> **YOUR GOAL**
Images are to be dropped, and the rest of the data reproduced exactly.

Collected data
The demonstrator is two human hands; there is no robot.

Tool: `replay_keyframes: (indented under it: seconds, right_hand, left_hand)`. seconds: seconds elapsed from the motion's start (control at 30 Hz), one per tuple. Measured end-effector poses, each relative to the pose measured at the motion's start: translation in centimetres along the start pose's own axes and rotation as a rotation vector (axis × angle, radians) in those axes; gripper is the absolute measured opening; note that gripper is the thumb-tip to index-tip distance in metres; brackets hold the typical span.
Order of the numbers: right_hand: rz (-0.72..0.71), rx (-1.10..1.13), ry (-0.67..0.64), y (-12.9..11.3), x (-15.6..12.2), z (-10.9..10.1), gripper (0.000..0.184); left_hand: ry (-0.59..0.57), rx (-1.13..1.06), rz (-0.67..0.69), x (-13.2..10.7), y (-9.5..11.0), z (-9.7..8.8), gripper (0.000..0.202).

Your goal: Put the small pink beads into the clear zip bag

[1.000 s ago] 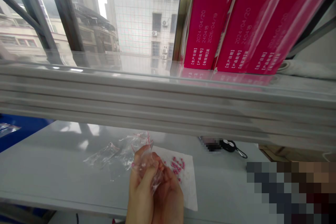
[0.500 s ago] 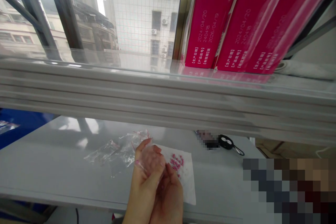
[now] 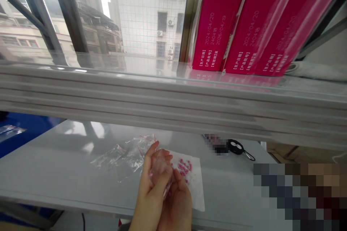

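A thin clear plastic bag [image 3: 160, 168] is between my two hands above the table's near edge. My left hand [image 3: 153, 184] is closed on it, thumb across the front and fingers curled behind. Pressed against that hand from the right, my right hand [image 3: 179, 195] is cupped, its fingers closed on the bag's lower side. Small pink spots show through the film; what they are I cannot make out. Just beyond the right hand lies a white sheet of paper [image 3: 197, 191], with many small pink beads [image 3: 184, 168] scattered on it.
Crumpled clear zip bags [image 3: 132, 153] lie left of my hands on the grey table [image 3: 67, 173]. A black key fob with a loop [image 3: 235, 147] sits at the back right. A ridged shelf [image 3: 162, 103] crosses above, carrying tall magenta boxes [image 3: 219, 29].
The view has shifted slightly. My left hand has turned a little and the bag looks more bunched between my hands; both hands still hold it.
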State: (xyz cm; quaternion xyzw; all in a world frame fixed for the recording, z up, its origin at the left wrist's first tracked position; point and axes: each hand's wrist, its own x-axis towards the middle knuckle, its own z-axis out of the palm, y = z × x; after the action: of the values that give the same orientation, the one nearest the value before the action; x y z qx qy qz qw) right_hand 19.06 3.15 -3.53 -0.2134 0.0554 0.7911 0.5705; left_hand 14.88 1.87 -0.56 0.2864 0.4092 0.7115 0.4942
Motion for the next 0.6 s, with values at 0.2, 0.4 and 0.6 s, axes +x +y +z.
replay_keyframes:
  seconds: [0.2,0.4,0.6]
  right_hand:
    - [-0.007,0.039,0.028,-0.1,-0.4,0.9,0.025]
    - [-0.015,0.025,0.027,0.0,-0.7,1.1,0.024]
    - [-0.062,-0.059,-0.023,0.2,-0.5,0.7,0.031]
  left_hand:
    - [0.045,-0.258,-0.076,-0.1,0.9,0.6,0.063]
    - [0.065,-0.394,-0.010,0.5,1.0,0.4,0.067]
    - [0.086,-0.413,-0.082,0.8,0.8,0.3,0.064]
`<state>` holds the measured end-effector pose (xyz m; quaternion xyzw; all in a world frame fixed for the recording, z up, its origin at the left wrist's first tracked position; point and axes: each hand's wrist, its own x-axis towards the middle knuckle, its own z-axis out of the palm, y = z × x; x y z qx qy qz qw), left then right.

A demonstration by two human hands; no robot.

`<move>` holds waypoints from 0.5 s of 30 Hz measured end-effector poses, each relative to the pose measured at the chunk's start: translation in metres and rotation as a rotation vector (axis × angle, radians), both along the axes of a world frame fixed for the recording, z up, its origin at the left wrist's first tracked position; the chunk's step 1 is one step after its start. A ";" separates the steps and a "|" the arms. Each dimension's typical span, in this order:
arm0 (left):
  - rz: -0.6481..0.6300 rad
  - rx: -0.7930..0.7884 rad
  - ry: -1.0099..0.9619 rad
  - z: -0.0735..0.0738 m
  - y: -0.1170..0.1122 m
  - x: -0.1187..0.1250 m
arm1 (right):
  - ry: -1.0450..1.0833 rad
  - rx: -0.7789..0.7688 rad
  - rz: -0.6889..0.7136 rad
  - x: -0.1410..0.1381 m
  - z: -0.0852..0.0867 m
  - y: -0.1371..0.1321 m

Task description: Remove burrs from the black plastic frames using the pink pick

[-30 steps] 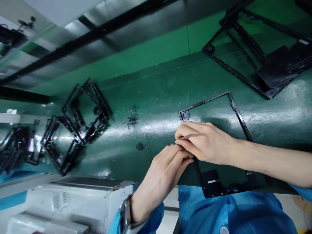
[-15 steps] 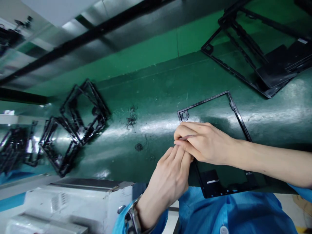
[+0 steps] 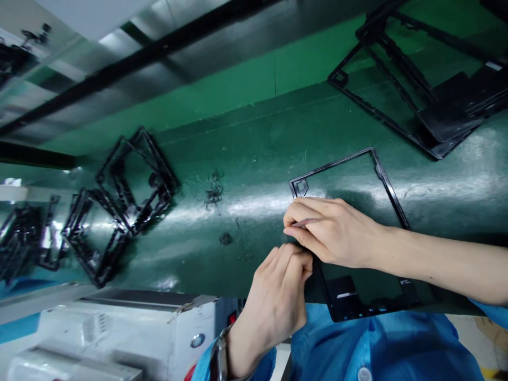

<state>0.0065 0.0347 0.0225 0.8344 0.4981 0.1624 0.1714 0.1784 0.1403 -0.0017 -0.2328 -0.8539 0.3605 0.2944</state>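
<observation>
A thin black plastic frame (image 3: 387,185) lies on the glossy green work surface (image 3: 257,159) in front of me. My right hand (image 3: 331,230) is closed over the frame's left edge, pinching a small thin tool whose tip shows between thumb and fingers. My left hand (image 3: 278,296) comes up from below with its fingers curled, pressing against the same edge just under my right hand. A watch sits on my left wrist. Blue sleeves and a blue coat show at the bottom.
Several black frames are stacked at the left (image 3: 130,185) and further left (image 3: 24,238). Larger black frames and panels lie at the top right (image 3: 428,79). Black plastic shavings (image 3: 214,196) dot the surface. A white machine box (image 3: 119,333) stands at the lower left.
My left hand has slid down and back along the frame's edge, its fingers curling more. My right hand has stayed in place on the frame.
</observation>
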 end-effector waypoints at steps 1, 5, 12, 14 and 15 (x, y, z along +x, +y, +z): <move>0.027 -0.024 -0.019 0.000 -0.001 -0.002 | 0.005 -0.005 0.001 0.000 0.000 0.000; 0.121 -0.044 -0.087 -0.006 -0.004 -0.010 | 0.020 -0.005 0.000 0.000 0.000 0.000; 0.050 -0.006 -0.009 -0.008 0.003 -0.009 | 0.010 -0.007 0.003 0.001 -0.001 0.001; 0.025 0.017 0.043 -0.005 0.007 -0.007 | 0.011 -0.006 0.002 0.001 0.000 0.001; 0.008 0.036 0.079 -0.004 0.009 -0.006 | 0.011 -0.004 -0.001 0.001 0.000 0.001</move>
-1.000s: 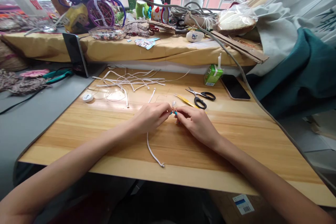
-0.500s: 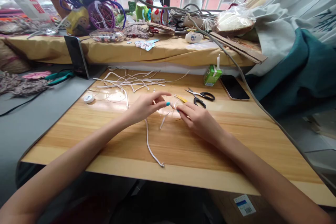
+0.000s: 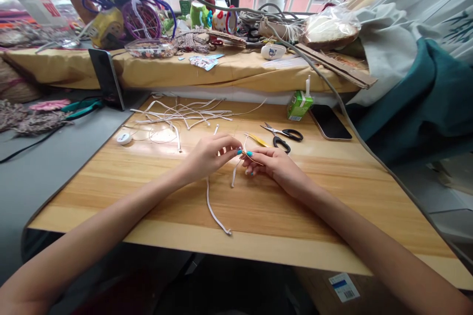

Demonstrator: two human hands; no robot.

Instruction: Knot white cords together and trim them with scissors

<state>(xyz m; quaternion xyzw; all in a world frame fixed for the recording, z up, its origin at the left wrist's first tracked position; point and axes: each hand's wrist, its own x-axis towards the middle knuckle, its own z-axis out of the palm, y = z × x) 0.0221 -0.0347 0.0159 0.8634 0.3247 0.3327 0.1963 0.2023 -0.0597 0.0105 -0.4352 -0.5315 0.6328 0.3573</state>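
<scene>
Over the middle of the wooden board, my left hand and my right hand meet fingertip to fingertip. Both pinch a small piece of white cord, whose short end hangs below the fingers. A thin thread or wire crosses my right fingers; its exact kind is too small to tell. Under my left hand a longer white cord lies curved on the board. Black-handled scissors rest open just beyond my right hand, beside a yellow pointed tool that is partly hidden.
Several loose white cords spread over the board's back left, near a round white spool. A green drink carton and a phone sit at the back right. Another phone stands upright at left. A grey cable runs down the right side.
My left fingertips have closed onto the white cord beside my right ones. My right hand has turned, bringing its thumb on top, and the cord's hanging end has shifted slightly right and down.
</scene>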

> **ANSWER**
The demonstrator is two human hands; there is no robot.

Tool: `replay_keyframes: (indented under it: seconds, right_hand, left_hand)`. seconds: seconds elapsed from the motion's start (control at 30 Hz), one per tuple. Measured end-effector poses, each relative to the pose measured at the motion's start: translation in centimetres along the start pose's own axes and rotation as a rotation vector (axis × angle, radians) in those axes; gripper is the absolute measured opening; note that gripper is the thumb-tip to index-tip distance in metres; brackets hold the typical span.
Order of the numbers: right_hand: rz (-0.72..0.71), rx (-1.10..1.13), ry (-0.67..0.64), y (-12.9..11.3), x (-15.6..12.2), z (-10.9..10.1), gripper (0.000..0.184); left_hand: ry (-0.59..0.57), rx (-1.13..1.06), rz (-0.67..0.69), x (-13.2..10.7), y (-9.5..11.0), z (-9.7..8.8), gripper (0.000..0.202).

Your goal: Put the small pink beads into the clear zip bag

[1.000 s ago] 
[0.500 s ago] 
[now] 

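A thin clear plastic bag [image 3: 160, 168] is between my two hands above the table's near edge. My left hand [image 3: 153, 184] is closed on it, thumb across the front and fingers curled behind. Pressed against that hand from the right, my right hand [image 3: 179, 195] is cupped, its fingers closed on the bag's lower side. Small pink spots show through the film; what they are I cannot make out. Just beyond the right hand lies a white sheet of paper [image 3: 197, 191], with many small pink beads [image 3: 184, 168] scattered on it.
Crumpled clear zip bags [image 3: 132, 153] lie left of my hands on the grey table [image 3: 67, 173]. A black key fob with a loop [image 3: 235, 147] sits at the back right. A ridged shelf [image 3: 162, 103] crosses above, carrying tall magenta boxes [image 3: 219, 29].
The view has shifted slightly. My left hand has turned a little and the bag looks more bunched between my hands; both hands still hold it.
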State: (xyz cm; quaternion xyzw; all in a world frame fixed for the recording, z up, its origin at the left wrist's first tracked position; point and axes: each hand's wrist, its own x-axis towards the middle knuckle, its own z-axis out of the palm, y = z × x; after the action: of the values that give the same orientation, the one nearest the value before the action; x y z qx qy qz qw) right_hand 19.06 3.15 -3.53 -0.2134 0.0554 0.7911 0.5705; left_hand 14.88 1.87 -0.56 0.2864 0.4092 0.7115 0.4942
Motion for the next 0.6 s, with values at 0.2, 0.4 and 0.6 s, axes +x +y +z.
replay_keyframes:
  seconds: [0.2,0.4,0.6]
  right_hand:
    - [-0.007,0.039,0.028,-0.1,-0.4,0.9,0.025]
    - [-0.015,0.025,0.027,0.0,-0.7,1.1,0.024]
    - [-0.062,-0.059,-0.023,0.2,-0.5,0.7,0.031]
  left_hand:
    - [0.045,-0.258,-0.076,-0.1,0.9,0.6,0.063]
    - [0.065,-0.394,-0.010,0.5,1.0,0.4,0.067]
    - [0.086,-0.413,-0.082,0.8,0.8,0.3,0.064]
`<state>` holds the measured end-effector pose (xyz m; quaternion xyzw; all in a world frame fixed for the recording, z up, its origin at the left wrist's first tracked position; point and axes: each hand's wrist, its own x-axis towards the middle knuckle, its own z-axis out of the palm, y = z × x; x y z qx qy qz qw), left then right.

A demonstration by two human hands; no robot.

`<move>` holds waypoints from 0.5 s of 30 Hz measured end-effector poses, each relative to the pose measured at the chunk's start: translation in metres and rotation as a rotation vector (axis × angle, radians), both along the axes of a world frame fixed for the recording, z up, its origin at the left wrist's first tracked position; the chunk's step 1 is one step after its start. A ";" separates the steps and a "|" the arms. Each dimension's typical span, in this order:
arm0 (left):
  - rz: -0.6481..0.6300 rad
  - rx: -0.7930..0.7884 rad
  - ry: -1.0099..0.9619 rad
  - z: -0.0735..0.0738 m
  - y: -0.1170..0.1122 m
  - x: -0.1187..0.1250 m
arm1 (right):
  - ry: -1.0450..1.0833 rad
  - rx: -0.7789..0.7688 rad
  - rz: -0.6889..0.7136 rad
  - x: -0.1410..0.1381 m
  - z: -0.0852..0.0867 m
  - y: -0.1371..0.1321 m

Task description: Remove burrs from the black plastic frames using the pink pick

[-30 steps] 
[-15 steps] 
[+0 steps] 

<state>0.0065 0.0347 0.0225 0.8344 0.4981 0.1624 0.1714 0.1784 0.1403 -0.0017 -0.2328 -0.8539 0.3605 0.2944</state>
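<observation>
A thin black plastic frame (image 3: 387,185) lies on the glossy green work surface (image 3: 257,159) in front of me. My right hand (image 3: 331,230) is closed over the frame's left edge, pinching a small thin tool whose tip shows between thumb and fingers. My left hand (image 3: 278,296) comes up from below with its fingers curled, pressing against the same edge just under my right hand. A watch sits on my left wrist. Blue sleeves and a blue coat show at the bottom.
Several black frames are stacked at the left (image 3: 130,185) and further left (image 3: 24,238). Larger black frames and panels lie at the top right (image 3: 428,79). Black plastic shavings (image 3: 214,196) dot the surface. A white machine box (image 3: 119,333) stands at the lower left.
My left hand has slid down and back along the frame's edge, its fingers curling more. My right hand has stayed in place on the frame.
</observation>
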 end-effector waypoints at steps 1, 5, 12, 14 and 15 (x, y, z along +x, +y, +z): <move>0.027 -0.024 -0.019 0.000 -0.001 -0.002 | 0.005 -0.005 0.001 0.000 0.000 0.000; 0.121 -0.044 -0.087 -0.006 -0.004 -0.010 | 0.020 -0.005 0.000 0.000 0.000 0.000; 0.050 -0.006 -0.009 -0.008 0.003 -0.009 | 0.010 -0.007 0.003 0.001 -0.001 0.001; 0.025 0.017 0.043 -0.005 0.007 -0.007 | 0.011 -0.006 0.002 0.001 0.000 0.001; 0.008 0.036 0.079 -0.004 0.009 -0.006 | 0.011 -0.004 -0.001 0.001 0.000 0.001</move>
-1.000s: 
-0.500s: 
+0.000s: 

Demonstrator: two human hands; no robot.

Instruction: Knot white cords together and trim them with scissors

<state>(xyz m; quaternion xyzw; all in a world frame fixed for the recording, z up, its origin at the left wrist's first tracked position; point and axes: each hand's wrist, its own x-axis towards the middle knuckle, its own z-axis out of the palm, y = z × x) 0.0221 -0.0347 0.0159 0.8634 0.3247 0.3327 0.1963 0.2023 -0.0597 0.0105 -0.4352 -0.5315 0.6328 0.3573</state>
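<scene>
Over the middle of the wooden board, my left hand and my right hand meet fingertip to fingertip. Both pinch a small piece of white cord, whose short end hangs below the fingers. A thin thread or wire crosses my right fingers; its exact kind is too small to tell. Under my left hand a longer white cord lies curved on the board. Black-handled scissors rest open just beyond my right hand, beside a yellow pointed tool that is partly hidden.
Several loose white cords spread over the board's back left, near a round white spool. A green drink carton and a phone sit at the back right. Another phone stands upright at left. A grey cable runs down the right side.
My left fingertips have closed onto the white cord beside my right ones. My right hand has turned, bringing its thumb on top, and the cord's hanging end has shifted slightly right and down.
</scene>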

The answer requires nothing more.